I’ve been saving this post for a few days now, unsure how I could find sufficient words to write a tribute to my little mow girl. Patches came into my life a few weeks before my tenth birthday. She was a tiny little barn kitten, fighting and hissing at the big, scary dogs around her. We took her home because, hey, we love spunk. I have never regretted that day, as she quickly became an integral part of the family.
My little girl had been fading fast the past few weeks, ever since I returned from my trip back east. She ate very little (a big change, if you knew her), and eventually we made the decision to have her euthanized this past Sunday.

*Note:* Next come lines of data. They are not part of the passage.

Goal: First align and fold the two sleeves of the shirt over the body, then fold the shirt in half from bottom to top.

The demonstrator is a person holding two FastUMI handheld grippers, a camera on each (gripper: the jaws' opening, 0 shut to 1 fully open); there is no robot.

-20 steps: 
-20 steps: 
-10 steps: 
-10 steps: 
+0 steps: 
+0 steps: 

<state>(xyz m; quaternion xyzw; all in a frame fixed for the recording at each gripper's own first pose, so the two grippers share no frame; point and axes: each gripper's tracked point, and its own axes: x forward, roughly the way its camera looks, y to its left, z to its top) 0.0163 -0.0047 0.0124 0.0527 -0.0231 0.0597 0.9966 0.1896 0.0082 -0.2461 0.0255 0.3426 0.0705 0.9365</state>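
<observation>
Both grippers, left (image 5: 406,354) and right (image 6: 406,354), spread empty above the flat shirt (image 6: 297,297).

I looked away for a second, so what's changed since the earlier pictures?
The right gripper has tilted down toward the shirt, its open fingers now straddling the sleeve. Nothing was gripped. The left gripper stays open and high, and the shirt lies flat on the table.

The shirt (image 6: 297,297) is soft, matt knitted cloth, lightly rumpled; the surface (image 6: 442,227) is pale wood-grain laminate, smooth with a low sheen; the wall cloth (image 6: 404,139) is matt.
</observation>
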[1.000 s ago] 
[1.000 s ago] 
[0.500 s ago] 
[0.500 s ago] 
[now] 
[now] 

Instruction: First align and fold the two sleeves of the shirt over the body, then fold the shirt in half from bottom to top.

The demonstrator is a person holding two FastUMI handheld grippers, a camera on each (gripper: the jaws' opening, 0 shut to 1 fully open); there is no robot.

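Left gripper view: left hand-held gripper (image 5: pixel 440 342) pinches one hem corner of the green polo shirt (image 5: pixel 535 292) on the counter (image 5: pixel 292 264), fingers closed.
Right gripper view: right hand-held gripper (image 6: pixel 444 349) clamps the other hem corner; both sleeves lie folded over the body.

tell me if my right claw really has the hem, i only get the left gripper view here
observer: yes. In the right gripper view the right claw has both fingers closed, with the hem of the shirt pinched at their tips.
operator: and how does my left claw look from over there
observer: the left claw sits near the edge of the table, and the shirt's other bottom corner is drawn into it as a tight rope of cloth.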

These past few weeks have been some of the hardest of my entire life. I loved this cat with every fiber of my being: she was my best friend, and got me through many challenges and broken hearts. She looked out for me as much as, if not more than, I looked out for her, and I was happy to be able to return the favor while she was ill. I truly feel that she clung to life until she saw me happily married, and then felt she could leave peacefully knowing I would be all right.
We lived together for 18 years, and every moment with her was filled with joy. Jason and I are choosing to remember her as she was before her illness: happy, healthy, ornery and downright sassy. Patches had a personality much larger than her tiny frame, and our apartment feels quiet without her. She was the best little mow I could imagine, and I feel so blessed to have had her in my life.